A interferência direta e ilegal do ex-juiz Sérgio Moro na Operação Lava Jata fica cada dia mais clara. Os novos diálogos divulgados, desta vez pela Folha de S. Paulo, mostram que Moro determinou condições para homologar delações negociadas por procuradores da Lava Jato em Curitiba.
Ele interferiu nas negociações das delações de dois executivos da construtora Camargo Corrêa, impondo aos procuradores que só homologaria os acordos se a pena proposta aos executivos incluísse pelo menos um ano de prisão em regime fechado. A conduta viola limites impostos pela legislação que manda juízes se manterem afastados de conversas com colaboradores.
Os diálogos revelam também que a interferência do juiz causou incômodo entre os integrantes da força-tarefa da operação Lava Jato em Curitiba. No dia 23 de fevereiro de 2015, o procurador Deltan Dallagnol, chefe da força-tarefa, escreveu ao colega Carlos Fernando dos Santos Lima, que conduzia as negociações com a Camargo Corrêa, para sugerir que consultasse Moro para consultá-lo sobre as penas a serem propostas aos delatores. “A título de sugestão, seria bom sondar Moro quanto aos patamares estabelecidos”, disse Deltan.
Foi a primeira vez que executivos de uma das maiores empreiteiras do país admitiram a prática de corrupção, abrindo caminho para que outros fizessem o mesmo nos meses seguintes. A Odebrecht e a Andrade Gutierrez decidiram colaborar com a Lava Jato em 2016.
A reportagem ouviu advogados que acompanharam as negociações com a Camargo Corrêa e seus executivos nessa época. Todos afirmaram não haver dúvida de que Moro ignorou os limites da lei ao impor pena mínima como condição para homologar os acordos dos delatores. Os advogados consultados disseram que dificilmente os executivos da Camargo Corrêa teriam aceitado cooperar com a Lava Jato sem ter alguma garantia de que os acordos receberiam o aval do juiz, segurança que só foi possível obter com as conversas que os procuradores tiveram com Moro durante as negociações.

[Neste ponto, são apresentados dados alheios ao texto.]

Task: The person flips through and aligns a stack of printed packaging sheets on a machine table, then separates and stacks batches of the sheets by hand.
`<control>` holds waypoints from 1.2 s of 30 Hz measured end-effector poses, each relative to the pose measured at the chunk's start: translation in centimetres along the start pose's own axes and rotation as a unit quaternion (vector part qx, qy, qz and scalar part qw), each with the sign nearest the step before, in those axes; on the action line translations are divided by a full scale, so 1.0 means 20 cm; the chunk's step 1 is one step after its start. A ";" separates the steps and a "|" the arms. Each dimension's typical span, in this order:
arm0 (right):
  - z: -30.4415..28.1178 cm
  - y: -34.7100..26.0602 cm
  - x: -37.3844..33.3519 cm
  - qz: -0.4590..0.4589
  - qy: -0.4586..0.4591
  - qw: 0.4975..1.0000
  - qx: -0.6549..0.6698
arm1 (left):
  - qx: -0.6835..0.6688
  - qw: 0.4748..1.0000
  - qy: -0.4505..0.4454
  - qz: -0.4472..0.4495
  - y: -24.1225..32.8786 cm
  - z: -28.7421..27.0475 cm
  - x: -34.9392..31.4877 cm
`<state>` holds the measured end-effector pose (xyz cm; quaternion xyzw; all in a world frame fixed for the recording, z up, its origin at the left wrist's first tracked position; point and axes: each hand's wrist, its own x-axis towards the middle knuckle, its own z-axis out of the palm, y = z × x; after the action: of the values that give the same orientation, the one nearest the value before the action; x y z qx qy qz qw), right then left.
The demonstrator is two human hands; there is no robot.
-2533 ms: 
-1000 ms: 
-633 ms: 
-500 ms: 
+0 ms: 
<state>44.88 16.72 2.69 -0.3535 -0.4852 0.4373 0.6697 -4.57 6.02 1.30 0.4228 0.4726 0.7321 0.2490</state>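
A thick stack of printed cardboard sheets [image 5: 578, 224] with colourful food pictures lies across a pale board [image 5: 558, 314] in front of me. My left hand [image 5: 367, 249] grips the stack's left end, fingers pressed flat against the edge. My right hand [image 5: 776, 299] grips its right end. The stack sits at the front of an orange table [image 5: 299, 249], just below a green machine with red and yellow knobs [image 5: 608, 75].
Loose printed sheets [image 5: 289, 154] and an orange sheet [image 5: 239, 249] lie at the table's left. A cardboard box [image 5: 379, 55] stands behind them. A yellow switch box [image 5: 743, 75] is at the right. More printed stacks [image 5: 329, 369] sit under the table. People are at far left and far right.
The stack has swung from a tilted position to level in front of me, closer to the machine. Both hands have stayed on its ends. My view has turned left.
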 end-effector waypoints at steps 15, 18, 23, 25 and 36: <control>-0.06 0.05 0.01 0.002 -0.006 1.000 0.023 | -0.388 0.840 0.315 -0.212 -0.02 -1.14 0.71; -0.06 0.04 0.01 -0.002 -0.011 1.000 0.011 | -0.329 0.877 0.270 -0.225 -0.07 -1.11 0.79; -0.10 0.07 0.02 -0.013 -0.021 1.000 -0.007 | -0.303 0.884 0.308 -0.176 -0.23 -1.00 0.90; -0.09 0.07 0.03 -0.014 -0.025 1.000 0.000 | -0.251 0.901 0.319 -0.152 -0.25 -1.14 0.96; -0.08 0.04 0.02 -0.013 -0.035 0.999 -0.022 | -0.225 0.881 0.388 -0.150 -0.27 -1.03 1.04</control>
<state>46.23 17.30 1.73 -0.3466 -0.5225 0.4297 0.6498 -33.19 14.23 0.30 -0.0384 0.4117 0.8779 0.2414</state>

As mensagens analisadas pela Folha e pelo Intercept indicam que, com o tempo, a interferência do juiz passou a ser vista com naturalidade pelos procuradores. Seis meses depois, quando um terceiro executivo da Camargo Corrêa, João Ricardo Auler, fechou acordo de delação premiada e era preciso decidir em que instância ele seria submetido a homologação, Deltan consultou Moro. “Vejo vantagens pragmáticas de homologar por aqui, mas não quisemos avançar sem sua concordância”, disse o procurador.

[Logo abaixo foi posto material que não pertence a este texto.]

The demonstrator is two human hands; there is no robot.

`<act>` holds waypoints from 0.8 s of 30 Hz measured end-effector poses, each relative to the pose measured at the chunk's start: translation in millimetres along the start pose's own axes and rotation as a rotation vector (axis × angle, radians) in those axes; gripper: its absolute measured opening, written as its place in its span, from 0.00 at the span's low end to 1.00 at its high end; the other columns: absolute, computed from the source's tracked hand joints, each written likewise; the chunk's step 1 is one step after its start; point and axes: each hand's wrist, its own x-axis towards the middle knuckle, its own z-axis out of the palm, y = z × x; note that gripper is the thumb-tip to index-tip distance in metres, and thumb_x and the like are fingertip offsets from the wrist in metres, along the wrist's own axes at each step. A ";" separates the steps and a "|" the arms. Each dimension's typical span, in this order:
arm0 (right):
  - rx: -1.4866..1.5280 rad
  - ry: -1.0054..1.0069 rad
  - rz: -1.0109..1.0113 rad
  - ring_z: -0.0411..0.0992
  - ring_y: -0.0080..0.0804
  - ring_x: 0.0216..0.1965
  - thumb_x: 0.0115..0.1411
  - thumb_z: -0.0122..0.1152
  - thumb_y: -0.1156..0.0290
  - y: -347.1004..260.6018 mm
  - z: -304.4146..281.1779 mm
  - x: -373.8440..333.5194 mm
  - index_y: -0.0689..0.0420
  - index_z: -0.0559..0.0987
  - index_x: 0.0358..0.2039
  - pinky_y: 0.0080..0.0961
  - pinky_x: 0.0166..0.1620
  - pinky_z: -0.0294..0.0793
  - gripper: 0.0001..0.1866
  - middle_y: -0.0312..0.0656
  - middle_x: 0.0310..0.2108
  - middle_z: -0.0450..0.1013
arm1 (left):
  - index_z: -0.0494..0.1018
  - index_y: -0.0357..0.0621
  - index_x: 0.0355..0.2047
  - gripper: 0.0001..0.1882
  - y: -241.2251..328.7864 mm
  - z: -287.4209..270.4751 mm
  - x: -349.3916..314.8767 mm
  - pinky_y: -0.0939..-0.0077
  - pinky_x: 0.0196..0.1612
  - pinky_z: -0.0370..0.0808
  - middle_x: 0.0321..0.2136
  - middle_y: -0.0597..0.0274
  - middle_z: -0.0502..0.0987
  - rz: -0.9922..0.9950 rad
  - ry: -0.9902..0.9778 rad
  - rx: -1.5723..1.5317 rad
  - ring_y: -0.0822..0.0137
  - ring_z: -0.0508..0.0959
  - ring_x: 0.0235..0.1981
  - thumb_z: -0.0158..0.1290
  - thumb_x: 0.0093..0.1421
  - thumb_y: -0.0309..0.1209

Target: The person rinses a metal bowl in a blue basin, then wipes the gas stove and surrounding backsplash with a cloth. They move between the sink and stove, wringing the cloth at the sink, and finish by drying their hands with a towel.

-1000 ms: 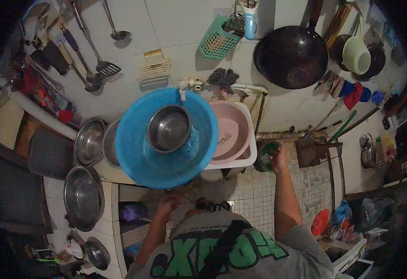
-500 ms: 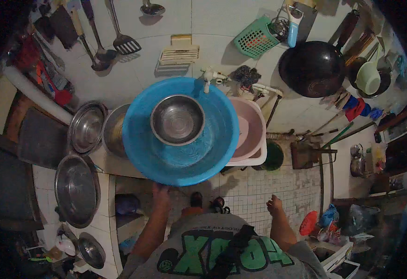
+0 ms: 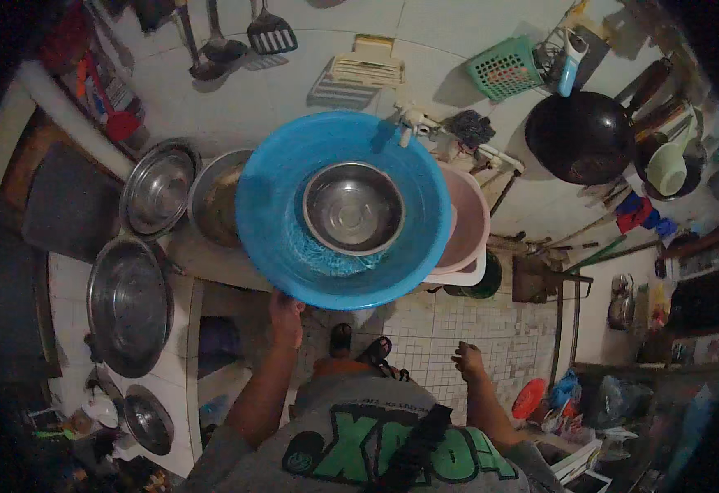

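Note:
A large blue basin (image 3: 273,197) holds water, and a round metal bowl (image 3: 353,208) sits within it, nearer the basin's right side. My left hand (image 3: 286,319) is at the near-left rim of the basin, fingertips at its edge and partly hidden under it. Low on the right, away from the basin, my right hand (image 3: 468,361) hangs with loosely bent fingers and nothing in it. Just past the basin's far rim is a pale tap (image 3: 414,123).
To the left stand several metal basins (image 3: 129,306). A pink basin (image 3: 470,218) is partly hidden behind the blue one. On the wall hang a black wok (image 3: 580,137), a green basket (image 3: 505,70) and a slotted turner (image 3: 271,34). Tiled floor (image 3: 433,329) shows below.
The whole view has shifted, so the wall things appear farther right. Within the blue basin, the metal bowl has drifted right and nearer to me. My left hand stays at the rim.

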 end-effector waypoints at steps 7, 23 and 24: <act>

Jandira Feghali acredita que Moro interferiu na democracia brasileira
Para a deputada federal Jandira Feghali (PCdoB-RJ), líder da minoria na Câmara, os novos diálogos divulgados nesta quinta-feira (18) é mais uma prova que “toda ilegalidade (de Moro) interferiu claramente na democracia brasileira”. “É algo que fere de morte a democracia”.
Para Jandira, a parcialidade do ministro da Justiça “é um problema da democracia” por indicar que um comportamento que pode estar sendo repetido por diversos magistrados em seu ofício, passando por cima das garantias legais e do direito a um julgamento justo pela população no geral. “Você imagina um cidadão comum diante do sistema de justiça dizendo ‘meu deus, o juiz vai manter meu direito de defesa, ou ele vai combinar com a acusação para arrebentar meu direito e eu ser condenado em qualquer situação, bastando combinar com o promotor?’.
A expectativa da deputada é que se abra um Comissão Parlamentar de Inquérito (CPI) para investigar as denúncias contra Moro. De acordo com Jandira, é preciso instrumentos da Polícia e da CPI para apurar as condutas, o que também coloca em xeque a continuidade de Moro como ministro, sendo ele chefe da Polícia Federal que deveria conduzir as investigações. “Não basta levar o Moro para falar (na Câmara) e ele ficar como um mantra dizendo que não reconhece a veracidade, que não é verdade, que (as conversas reveladas) são contra a Lava Jato. Qualquer pergunta que você fizer a ele, ele vai continuar dizendo isso, ele não responde a ninguém, nenhuma pergunta completa”, critica a líder da oposição ao governo.
Veja deve publicar mais ilegalidades cometidos por Moro
A revista Veja finaliza nova reportagem que virá com artilharia pesada contra o ex-juiz da Lava Jato e atual ministro da Justiça de Jair Bolsonaro (PSL) nesta sexta-feira (19). A reportagem, que está sendo aguardada com expectativa no meio jornalístico, deve aprofundar ainda mais o fosso em que Moro está acuado e inibir ainda mais o discurso dos lavajatistas, de que se tratam de conversas editadas para atingir os investigadores da força-tarefa.